* **Task details**
Retype precisely the section of the data that starts at the line containing "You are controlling" and runs to its final line, ends included.

* **Information supplied**
━━━━━━━━━━

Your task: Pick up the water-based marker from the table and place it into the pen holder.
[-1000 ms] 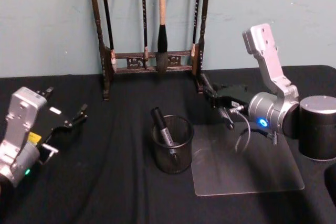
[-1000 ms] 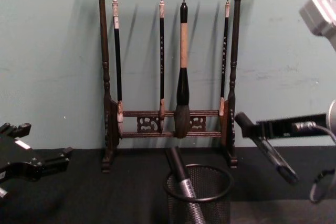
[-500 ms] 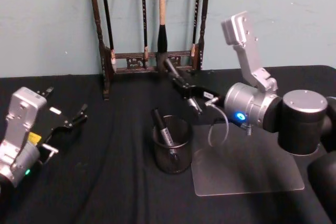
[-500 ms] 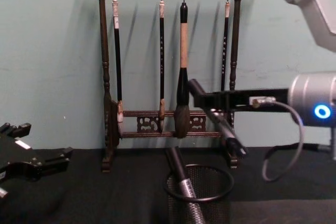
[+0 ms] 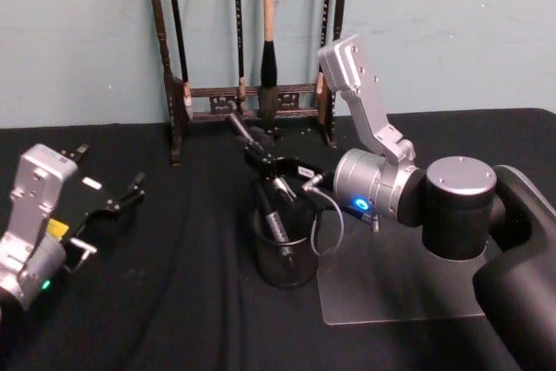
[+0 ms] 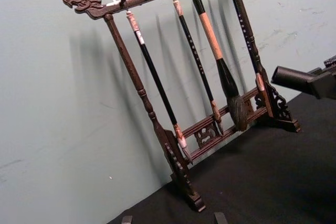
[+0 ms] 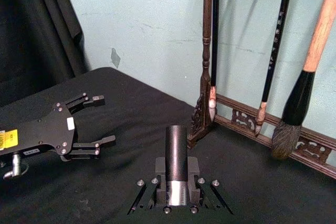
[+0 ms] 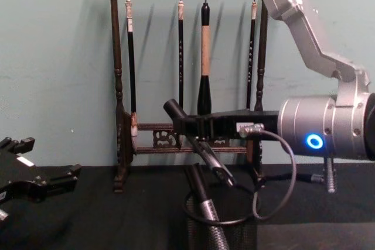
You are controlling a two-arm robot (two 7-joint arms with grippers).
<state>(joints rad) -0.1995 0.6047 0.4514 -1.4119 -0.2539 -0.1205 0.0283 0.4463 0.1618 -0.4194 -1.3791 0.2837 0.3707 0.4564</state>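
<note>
while right gripper (image 5: 261,161) holds marker (image 5: 238,129) over pen holder (image 5: 282,271), another marker (image 5: 271,219) leans inside.

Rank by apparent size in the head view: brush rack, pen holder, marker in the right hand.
1. Brush rack, top cropped.
2. Pen holder.
3. Marker held by the right hand, slimmest.
</note>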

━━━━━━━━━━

* **Solution**
You are controlling a two-arm robot (two 7-joint arms with grippers).
<state>(joints rad) -0.1995 0.6047 0.4514 -1.4119 -0.2539 -0.1205 0.0283 0.4463 0.1618 -0.4194 -1.3791 0.2837 0.3707 0.4564</state>
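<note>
while right gripper (image 5: 261,161) holds marker (image 5: 238,129) over pen holder (image 5: 282,271), another marker (image 5: 271,219) leans inside.

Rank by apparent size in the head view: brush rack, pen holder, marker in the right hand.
1. Brush rack, top cropped.
2. Pen holder.
3. Marker held by the right hand, slimmest.
</note>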

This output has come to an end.